Re: [PATCHv10 8/8] iomap: Add per-block dirty state tracking to improve performance

[Date Prev][Date Next][Thread Prev][Thread Next][Date Index][Thread Index]

 



Matthew Wilcox <willy@xxxxxxxxxxxxx> writes:

> On Mon, Jun 19, 2023 at 09:55:53PM +0530, Ritesh Harjani wrote:
>> Matthew Wilcox <willy@xxxxxxxxxxxxx> writes:
>> 
>> > On Mon, Jun 19, 2023 at 07:58:51AM +0530, Ritesh Harjani (IBM) wrote:
>> >> +static void ifs_calc_range(struct folio *folio, size_t off, size_t len,
>> >> +		enum iomap_block_state state, unsigned int *first_blkp,
>> >> +		unsigned int *nr_blksp)
>> >> +{
>> >> +	struct inode *inode = folio->mapping->host;
>> >> +	unsigned int blks_per_folio = i_blocks_per_folio(inode, folio);
>> >> +	unsigned int first = off >> inode->i_blkbits;
>> >> +	unsigned int last = (off + len - 1) >> inode->i_blkbits;
>> >> +
>> >> +	*first_blkp = first + (state * blks_per_folio);
>> >> +	*nr_blksp = last - first + 1;
>> >> +}
>> >
>> > As I said, this is not 'first_blkp'.  It's first_bitp.  I think this
>> > misunderstanding is related to Andreas' complaint, but it's not quite
>> > the same.
>> >
>> 
>> We represent each FS block as a bit in the bitmap. So first_blkp or
>> first_bitp or first_blkbitp essentially means the same. 
>> I went with first_blk, first_blkp in the first place based on your
>> suggestion itself [1].
>
> No, it's not the same!  If you have 1kB blocks in a 64kB page, they're
> numbered 0-63.  If you 'calc_range' for any of the dirty bits, you get
> back a number in the range 64-127.  That's not a block number!  It's
> the number of the bit you want to refer to.  Calling it blkp is going
> to lead to confusion -- as you yourself seem to be confused.
>
>> [1]: https://lore.kernel.org/linux-xfs/Y%2FvxlVUJ31PZYaRa@xxxxxxxxxxxxxxxxxxxx/
>
> Those _were_ block numbers!  off >> inode->i_blkbits calculates a block
> number.  (off >> inode->i_blkbits) + blocks_per_folio() does not calculate
> a block number, it calculates a bit number.
>

Yes, I don't mind changing it to _bit. It is derived out of an FS block
representation only. But I agree with your above argument using _bit in
variable name makes it explicit and clear.
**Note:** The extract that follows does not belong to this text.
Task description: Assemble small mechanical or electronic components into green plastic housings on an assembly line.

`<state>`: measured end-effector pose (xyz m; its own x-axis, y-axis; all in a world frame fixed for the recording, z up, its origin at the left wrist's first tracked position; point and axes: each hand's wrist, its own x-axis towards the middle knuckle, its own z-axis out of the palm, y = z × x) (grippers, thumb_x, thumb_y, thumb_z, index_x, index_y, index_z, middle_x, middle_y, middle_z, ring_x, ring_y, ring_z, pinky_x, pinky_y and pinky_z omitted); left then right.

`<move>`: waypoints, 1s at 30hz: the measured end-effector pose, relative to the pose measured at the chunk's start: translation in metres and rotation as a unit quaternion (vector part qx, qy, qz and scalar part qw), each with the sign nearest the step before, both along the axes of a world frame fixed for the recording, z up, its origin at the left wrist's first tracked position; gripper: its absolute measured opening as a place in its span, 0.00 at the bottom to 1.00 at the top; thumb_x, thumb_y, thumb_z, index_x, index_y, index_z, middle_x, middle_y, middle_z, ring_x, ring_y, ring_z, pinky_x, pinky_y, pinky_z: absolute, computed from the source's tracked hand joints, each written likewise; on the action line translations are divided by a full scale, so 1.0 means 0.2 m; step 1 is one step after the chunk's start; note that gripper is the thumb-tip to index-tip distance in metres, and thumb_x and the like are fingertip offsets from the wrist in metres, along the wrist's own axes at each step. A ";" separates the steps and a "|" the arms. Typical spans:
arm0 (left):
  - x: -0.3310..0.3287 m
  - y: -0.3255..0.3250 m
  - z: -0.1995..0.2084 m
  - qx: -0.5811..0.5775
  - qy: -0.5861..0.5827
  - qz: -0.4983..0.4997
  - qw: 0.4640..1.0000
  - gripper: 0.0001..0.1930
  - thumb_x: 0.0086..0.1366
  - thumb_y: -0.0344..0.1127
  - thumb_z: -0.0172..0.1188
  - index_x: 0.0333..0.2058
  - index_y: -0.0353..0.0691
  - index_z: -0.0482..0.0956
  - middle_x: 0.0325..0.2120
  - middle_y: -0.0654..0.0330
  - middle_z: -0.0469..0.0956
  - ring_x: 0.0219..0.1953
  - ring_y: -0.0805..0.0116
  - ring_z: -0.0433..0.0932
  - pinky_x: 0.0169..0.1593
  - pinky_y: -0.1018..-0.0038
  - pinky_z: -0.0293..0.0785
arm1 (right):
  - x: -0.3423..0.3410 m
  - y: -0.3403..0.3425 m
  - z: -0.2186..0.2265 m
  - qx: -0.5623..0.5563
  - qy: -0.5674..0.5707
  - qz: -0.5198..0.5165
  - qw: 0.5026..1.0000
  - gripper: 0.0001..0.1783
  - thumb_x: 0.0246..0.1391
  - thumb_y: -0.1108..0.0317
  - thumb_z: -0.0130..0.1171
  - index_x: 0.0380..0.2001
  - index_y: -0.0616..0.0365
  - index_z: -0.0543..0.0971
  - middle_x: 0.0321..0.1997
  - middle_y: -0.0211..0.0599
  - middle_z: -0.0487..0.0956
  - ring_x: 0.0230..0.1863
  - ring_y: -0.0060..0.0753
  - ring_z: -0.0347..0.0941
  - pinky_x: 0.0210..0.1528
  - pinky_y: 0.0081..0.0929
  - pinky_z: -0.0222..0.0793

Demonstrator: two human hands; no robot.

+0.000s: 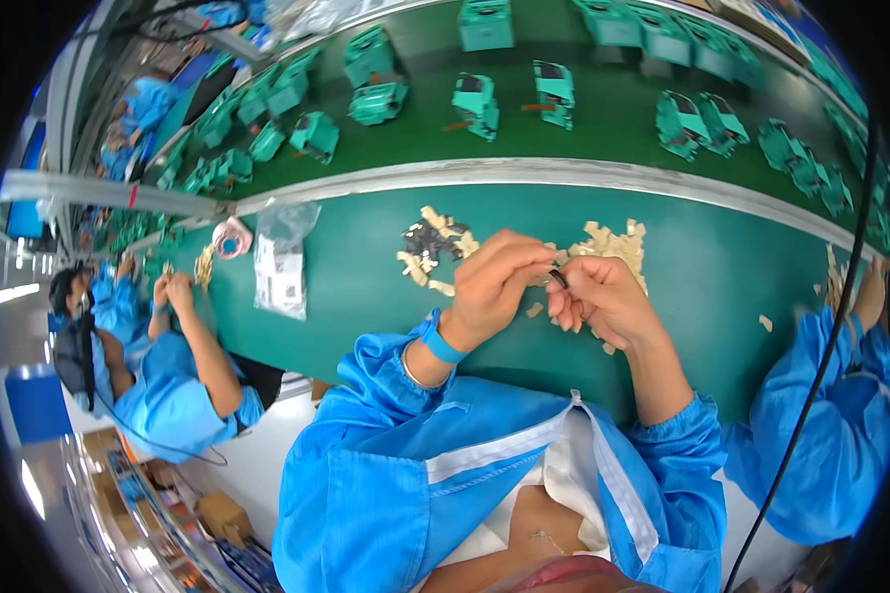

>> >> -	return bitmap_full(ifs->state, i_blocks_per_folio(inode, folio));
>> >> +	return bitmap_full(ifs->state, nr_blks);
>> >
>> > I think we have a gap in our bitmap APIs.  We don't have a
>> > 'bitmap_range_full(src, pos, nbits)'.  We could use find_next_zero_bit(),
>> > but that's going to do more work than necessary.
>> >
>> > Given this lack, perhaps it's time to say that you're making all of
>> > this too hard by using an enum, and pretending that we can switch the
>> > positions of 'uptodate' and 'dirty' in the bitmap just by changing
>> > the enum.
>> 
>> Actually I never wanted to use the the enum this way. That's why I was
>> not fond of the idea behind using enum in all the bitmap state
>> manipulation APIs (test/set/).
>> 
>> It was only intended to be passed as a state argument to ifs_calc_range()
>> function to keep all the first_blkp and nr_blksp calculation at one
>> place. And just use it's IOMAP_ST_MAX value while allocating state bitmap.
>> It was never intended to be used like this.
>> 
>> We can even now go back to this original idea and keep the use of the
>> enum limited to what I just mentioned above i.e. for ifs_calc_range().
>> 
>> And maybe just use this in ifs_alloc()?
>> BUILD_BUG_ON(IOMAP_ST_UPTODATE == 0);
>> BUILD_BUG_ON(IOMAP_ST_DIRTY == 1);
>> 
>> > Define the uptodate bits to be the first ones in the bitmap,
>> > document it (and why), and leave it at that.
>> 
>> Do you think we can go with above suggestion, or do you still think we
>> need to drop it?
>> 
>> In case if we drop it, then should we open code the calculations for
>> first_blk, last_blk? These calculations are done in exact same fashion
>> at 3 places ifs_set_range_uptodate(), ifs_clear_range_dirty() and
>> ifs_set_range_dirty().
>> Thoughts?
>
> I disliked the enum from the moment I saw it, but didn't care enough to
> say so.
>
> Look, an abstraction should have a _purpose_.  The enum doesn't.  I'd
> ditch this calc_range function entirely; it's just not worth it.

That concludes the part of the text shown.